This machine was also intended to employ several features subsequently used in
modern computers, including sequential control, branching, and looping, and
would have been the first mechanical device to be
Turing-complete.
Ada Lovelace, an impressive mathematician and one of the few
people who fully understood Babbage's ideas, created a program for the
Analytical Engine. Had the Analytical Engine ever actually been built, her
program would have been able to calculate a sequence of
Bernoulli numbers. Based on this work, Lovelace is now widely
credited with being the first
computer programmer. In 1979, a
contemporary programming language was named
Ada in her honour. Shortly
afterward, in 1981, a satirical article by Tony Karp in the magazine
Datamation described the
Babbage
programming language as the "language of the future".
Babbage
also achieved notable results in
cryptography. He broke Vigenère's
autokey cipher as well as the much weaker cipher that is called
Vigenère cipher today. The
autokey cipher was generally called "the undecipherable cipher", though owing to
popular confusion, many thought that the weaker polyalphabetic cipher was the
"undecipherable" one. Babbage's discovery was used to aid English military
campaigns, and was not published until several years later; as a result credit
for the development was instead given to
Friedrich Kasiski, a Prussian infantry officer, who made the
same discovery some years after Babbage.
In 1838,
Babbage invented the
pilot (also called a
cow-catcher), the metal frame attached to the front of locomotives that clears
the tracks of obstacles. He also constructed a dynamometer car and performed
several studies on
Isambard Kingdom Brunel's
Great Western Railway in
about 1838. Babbage's eldest son, Benjamin Herschel Babbage, worked as an
engineer for Brunel on the railways before emigrating to Australia in the 1850s.
In
On the Economy of
Machine and Manufacture, Babbage described what is now called the
Babbage principle, which describes certain advantages with division of labor.

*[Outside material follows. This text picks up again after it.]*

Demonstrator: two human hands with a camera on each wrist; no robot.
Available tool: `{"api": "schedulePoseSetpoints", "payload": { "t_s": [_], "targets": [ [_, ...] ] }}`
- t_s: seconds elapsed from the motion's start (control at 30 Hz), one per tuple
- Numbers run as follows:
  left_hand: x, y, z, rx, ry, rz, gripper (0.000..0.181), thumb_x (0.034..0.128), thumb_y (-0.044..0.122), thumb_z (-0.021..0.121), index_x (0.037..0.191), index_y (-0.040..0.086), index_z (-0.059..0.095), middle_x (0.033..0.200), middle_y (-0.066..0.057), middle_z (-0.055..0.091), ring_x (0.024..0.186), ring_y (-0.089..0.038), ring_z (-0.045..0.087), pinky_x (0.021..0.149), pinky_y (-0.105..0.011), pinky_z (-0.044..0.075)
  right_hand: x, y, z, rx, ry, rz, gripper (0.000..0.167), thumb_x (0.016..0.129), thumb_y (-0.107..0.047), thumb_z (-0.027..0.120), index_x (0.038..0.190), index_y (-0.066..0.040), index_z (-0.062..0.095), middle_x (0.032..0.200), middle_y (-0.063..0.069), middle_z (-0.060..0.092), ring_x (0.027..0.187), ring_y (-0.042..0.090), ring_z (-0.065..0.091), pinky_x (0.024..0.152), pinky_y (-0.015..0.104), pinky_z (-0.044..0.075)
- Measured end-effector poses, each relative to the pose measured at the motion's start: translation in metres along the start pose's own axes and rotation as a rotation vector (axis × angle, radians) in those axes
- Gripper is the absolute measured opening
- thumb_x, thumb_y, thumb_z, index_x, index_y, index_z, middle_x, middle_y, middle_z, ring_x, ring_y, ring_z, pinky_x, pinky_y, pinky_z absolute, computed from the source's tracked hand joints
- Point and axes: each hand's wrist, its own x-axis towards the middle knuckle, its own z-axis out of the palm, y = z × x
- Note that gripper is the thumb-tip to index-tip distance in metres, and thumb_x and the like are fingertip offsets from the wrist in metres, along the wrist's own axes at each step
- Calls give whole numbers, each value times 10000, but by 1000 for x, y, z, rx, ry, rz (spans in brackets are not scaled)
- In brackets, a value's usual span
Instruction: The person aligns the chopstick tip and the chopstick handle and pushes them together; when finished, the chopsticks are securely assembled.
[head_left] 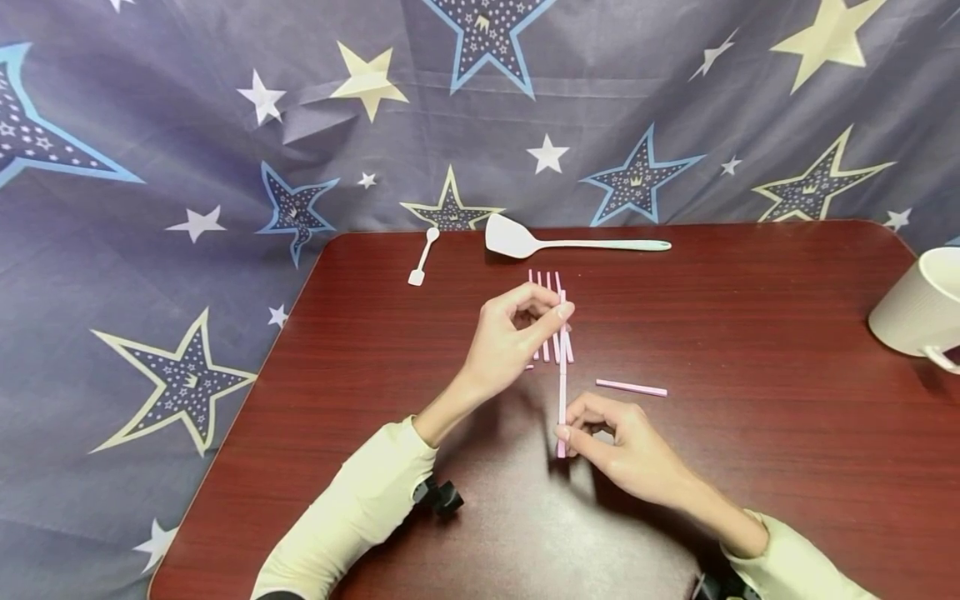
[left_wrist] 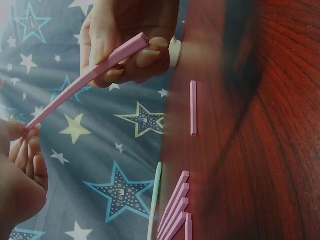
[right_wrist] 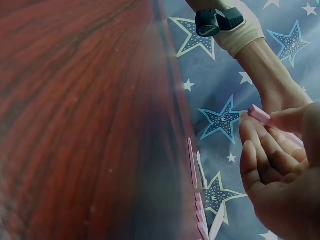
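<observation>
A long, thin pink stick (head_left: 562, 400) is held above the table between both hands, with a faint seam near its middle. My left hand (head_left: 513, 337) pinches the far end between thumb and fingers. The near end is pinched by my right hand (head_left: 626, 446). Beneath and beyond the left hand, several pink sticks (head_left: 539, 279) lie side by side, partly hidden by it; in the left wrist view these sticks (left_wrist: 172, 210) fan out slightly. One separate pink stick (head_left: 632, 387) lies crosswise, just beyond the right hand.
A white spatula (head_left: 513, 237) with a pale green handle end lies along the table's back edge. Left of it is a small white double-ended tool (head_left: 423, 257). A white mug (head_left: 918, 304) stands at the right. A star-patterned cloth (head_left: 442, 125) hangs behind the brown table (head_left: 750, 325).
</observation>
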Motion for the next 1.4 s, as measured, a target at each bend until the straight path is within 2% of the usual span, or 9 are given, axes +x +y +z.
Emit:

Babbage noted that highly skilled - and thus generally highly paid - workers
spend parts of their job performing tasks that are 'below' their skill level. If
the labor process can be divided among several workers, it is possible to assign
only high-skill tasks to high-skill and -cost workers and leave other working
tasks to less-skilled and paid workers, thereby cutting labor costs. This
principle was criticized by
Karl Marx who argued that it caused labour segregation and
contributed to
alienation. The Babbage principle is an
inherent assumption in
Frederick Winslow Taylor's
scientific management.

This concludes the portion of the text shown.